PROBLEM REQUIREMENTS
Each line from the start of the entries through the line that contains "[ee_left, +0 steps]" should be output exactly, please.

[Records from a dataset]
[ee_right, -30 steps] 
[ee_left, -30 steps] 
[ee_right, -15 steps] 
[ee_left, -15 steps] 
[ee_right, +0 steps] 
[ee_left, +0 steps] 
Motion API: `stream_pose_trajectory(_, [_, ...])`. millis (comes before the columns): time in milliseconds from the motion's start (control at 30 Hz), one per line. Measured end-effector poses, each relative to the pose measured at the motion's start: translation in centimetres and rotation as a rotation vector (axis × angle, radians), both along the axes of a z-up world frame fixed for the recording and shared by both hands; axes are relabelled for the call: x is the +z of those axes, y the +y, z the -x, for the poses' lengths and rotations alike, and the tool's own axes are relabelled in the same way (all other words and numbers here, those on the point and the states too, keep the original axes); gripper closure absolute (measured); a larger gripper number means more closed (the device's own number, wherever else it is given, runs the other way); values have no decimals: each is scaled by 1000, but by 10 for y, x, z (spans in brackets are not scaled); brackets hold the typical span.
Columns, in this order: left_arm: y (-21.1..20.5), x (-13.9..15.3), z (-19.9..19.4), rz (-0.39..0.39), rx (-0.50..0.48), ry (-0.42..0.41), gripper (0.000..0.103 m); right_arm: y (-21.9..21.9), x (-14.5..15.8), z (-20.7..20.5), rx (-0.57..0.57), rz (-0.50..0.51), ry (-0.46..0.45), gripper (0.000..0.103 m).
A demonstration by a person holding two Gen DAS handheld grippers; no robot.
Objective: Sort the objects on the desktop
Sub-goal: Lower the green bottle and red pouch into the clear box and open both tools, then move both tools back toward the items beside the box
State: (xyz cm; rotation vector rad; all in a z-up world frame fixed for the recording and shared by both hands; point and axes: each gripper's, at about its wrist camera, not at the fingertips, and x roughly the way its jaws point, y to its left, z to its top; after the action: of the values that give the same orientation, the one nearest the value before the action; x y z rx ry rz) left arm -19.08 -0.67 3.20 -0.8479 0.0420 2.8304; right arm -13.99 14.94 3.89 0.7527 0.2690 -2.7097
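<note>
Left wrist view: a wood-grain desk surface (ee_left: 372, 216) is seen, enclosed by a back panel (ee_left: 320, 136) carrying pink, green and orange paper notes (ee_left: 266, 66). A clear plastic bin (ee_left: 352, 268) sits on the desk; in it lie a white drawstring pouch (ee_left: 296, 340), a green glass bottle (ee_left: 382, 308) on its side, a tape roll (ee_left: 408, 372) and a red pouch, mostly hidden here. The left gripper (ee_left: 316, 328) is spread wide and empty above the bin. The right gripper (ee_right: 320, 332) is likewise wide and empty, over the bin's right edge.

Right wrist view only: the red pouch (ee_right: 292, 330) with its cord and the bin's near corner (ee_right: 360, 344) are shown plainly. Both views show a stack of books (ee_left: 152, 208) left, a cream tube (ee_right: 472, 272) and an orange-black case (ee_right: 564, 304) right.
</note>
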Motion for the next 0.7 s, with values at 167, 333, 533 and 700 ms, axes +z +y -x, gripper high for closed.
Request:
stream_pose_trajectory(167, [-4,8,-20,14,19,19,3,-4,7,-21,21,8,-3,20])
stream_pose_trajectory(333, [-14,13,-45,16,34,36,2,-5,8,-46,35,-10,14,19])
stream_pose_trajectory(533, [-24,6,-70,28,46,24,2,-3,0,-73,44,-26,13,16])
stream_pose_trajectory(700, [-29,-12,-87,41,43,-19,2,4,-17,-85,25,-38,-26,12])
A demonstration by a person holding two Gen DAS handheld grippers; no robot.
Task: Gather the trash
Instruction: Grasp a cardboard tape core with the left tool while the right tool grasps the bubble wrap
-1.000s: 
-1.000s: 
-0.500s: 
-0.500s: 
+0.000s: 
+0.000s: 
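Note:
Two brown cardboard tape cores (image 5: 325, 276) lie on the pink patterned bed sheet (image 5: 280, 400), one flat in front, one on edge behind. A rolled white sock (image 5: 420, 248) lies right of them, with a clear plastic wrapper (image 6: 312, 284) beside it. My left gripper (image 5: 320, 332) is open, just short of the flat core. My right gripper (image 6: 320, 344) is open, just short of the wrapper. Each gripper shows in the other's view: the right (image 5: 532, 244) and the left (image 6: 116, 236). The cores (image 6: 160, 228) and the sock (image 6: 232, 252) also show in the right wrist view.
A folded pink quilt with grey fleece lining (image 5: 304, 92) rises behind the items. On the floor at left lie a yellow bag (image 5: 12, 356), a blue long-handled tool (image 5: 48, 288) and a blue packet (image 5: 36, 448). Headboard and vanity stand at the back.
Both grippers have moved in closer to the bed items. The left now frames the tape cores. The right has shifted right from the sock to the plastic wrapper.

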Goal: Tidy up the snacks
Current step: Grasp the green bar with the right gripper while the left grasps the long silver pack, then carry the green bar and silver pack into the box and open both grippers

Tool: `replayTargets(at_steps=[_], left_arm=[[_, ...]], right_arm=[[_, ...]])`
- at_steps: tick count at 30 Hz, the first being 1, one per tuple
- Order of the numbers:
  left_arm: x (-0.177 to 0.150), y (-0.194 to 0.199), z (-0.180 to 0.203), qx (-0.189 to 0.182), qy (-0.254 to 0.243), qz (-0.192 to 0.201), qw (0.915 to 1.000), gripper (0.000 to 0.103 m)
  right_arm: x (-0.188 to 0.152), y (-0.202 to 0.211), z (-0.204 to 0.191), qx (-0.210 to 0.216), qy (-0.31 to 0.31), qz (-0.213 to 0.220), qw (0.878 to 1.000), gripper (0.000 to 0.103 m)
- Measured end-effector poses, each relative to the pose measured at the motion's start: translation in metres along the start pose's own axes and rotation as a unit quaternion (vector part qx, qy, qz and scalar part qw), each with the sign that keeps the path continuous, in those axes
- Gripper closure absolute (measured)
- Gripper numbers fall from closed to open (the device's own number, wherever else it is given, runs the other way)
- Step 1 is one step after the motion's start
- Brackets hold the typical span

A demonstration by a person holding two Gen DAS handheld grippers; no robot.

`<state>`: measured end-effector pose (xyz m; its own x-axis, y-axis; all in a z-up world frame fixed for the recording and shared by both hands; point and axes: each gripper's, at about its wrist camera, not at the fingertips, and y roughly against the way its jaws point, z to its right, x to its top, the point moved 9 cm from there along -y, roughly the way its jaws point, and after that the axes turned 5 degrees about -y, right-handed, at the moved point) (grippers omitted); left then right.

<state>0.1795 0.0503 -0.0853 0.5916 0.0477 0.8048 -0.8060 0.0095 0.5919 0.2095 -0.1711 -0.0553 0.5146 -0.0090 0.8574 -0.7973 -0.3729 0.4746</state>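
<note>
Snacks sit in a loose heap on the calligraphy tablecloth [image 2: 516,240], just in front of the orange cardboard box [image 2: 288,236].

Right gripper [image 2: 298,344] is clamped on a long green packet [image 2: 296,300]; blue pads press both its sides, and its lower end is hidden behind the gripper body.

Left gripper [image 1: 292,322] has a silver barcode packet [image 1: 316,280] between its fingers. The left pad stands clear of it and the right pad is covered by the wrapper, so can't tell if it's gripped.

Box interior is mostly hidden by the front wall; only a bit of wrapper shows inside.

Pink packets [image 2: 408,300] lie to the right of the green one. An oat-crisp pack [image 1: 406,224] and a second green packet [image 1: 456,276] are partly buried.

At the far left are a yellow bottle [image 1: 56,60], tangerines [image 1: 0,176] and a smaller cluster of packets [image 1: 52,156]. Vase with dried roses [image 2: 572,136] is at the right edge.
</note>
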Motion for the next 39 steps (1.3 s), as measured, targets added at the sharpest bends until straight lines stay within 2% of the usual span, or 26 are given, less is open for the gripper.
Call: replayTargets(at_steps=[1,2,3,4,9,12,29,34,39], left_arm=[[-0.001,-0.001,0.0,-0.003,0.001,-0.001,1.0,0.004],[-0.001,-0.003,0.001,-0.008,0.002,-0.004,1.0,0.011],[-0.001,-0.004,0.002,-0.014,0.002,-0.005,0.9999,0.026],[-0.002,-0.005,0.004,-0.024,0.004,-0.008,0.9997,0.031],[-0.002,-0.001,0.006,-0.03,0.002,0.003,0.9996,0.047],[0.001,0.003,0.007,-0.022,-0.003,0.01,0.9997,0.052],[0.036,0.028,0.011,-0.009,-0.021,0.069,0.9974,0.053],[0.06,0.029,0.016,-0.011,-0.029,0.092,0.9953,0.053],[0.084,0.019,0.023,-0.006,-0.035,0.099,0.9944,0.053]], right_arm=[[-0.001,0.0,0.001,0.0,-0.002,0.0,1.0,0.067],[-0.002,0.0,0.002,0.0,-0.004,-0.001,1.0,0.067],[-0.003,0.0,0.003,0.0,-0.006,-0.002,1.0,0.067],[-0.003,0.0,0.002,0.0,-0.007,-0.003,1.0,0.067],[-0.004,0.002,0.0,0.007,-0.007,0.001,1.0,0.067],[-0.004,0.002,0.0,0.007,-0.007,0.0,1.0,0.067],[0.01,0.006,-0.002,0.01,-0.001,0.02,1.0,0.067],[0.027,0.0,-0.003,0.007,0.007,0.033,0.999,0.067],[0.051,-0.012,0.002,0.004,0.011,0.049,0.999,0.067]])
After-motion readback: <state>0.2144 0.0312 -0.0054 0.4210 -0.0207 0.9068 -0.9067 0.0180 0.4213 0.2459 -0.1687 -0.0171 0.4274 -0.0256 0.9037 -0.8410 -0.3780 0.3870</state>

RESPONSE AREA
[ee_right, -30 steps] 
[ee_left, -30 steps] 
[ee_right, -15 steps] 
[ee_left, -15 steps] 
[ee_right, +0 steps] 
[ee_left, +0 steps] 

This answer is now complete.